Yes, my problem is especially the $du=\cos t dt$. I don't see why you can do that. A good example of my problem would probably be: Given this ridiculous stupid integral $\int sin(x) \frac{1}{x^2} ln(x)\,dx$. Lets substitute $u = sin(x)$ and $du = \frac{1}{x^2} ln(x)\,dx$. Sweet, now we have $\int u\,du = u^2 + C = sin(x)^2 + C$. Obviously this is wrong, but I don't see the difference to the equation from my question. –  Marco Schulte Apr 9 '12 at 7:51
    
Oh, damn it. Yes, it is clear now.
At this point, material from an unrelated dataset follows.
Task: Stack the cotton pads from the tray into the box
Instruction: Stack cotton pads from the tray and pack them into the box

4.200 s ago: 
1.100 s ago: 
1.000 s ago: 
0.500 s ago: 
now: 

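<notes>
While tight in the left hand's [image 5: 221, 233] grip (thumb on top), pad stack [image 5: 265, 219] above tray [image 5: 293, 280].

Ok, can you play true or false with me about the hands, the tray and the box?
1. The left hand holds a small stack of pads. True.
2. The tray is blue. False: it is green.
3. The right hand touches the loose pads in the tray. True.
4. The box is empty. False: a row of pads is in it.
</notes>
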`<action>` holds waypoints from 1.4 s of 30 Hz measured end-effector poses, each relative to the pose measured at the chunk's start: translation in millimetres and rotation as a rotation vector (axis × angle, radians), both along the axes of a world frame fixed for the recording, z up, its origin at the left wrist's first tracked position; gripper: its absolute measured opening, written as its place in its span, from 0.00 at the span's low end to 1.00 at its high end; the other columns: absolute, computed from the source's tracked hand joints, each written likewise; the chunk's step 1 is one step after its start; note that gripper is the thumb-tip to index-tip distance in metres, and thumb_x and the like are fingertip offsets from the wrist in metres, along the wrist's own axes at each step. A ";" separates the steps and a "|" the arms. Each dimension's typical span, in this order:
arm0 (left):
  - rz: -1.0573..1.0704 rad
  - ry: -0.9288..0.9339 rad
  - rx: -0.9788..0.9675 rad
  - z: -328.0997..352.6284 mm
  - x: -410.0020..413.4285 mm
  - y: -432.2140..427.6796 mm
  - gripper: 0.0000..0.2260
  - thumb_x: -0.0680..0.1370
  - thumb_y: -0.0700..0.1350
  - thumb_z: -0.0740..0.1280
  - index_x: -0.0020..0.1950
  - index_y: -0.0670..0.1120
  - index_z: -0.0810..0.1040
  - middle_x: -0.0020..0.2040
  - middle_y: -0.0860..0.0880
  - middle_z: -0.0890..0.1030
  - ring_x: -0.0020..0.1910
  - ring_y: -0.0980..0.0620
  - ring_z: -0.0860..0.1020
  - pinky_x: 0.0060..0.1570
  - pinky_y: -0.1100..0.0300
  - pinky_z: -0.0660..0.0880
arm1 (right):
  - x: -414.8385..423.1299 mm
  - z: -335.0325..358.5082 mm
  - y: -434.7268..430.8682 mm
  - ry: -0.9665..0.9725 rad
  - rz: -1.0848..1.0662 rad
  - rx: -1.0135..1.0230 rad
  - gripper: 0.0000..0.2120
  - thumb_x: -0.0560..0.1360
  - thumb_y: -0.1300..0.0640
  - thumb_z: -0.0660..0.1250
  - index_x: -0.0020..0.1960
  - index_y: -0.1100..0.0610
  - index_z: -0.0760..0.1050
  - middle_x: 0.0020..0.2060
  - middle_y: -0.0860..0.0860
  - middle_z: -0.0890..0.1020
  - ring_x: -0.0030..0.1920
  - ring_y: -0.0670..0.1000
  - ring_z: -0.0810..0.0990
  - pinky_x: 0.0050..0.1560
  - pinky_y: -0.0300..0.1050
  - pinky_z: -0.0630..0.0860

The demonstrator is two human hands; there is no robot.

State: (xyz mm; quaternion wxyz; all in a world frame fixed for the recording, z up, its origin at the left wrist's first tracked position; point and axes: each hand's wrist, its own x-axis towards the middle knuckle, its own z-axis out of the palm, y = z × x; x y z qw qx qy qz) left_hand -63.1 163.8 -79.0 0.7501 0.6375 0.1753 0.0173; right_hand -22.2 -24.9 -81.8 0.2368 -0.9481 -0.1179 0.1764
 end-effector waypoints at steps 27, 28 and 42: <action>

Of course $du$ IS the derivative of $u$. But thank you both for pushing my thoughts in the right direction! –  Marco Schulte Apr 9 '12 at 7:55

Also, since $\int \frac{dx(t)}{dt} x(t)^2 dt = \int \frac{d f(t)}{dt} dt$, where $f(t) = \frac{1}{3} x(t)^3$, we can use the Second Fundamental Theorem of Calculus to conclude that $\int \frac{dx(t)}{dt} x(t)^2 dt = f(t) + C = \frac{1}{3} x(t)^3 + C$. No substitution needed.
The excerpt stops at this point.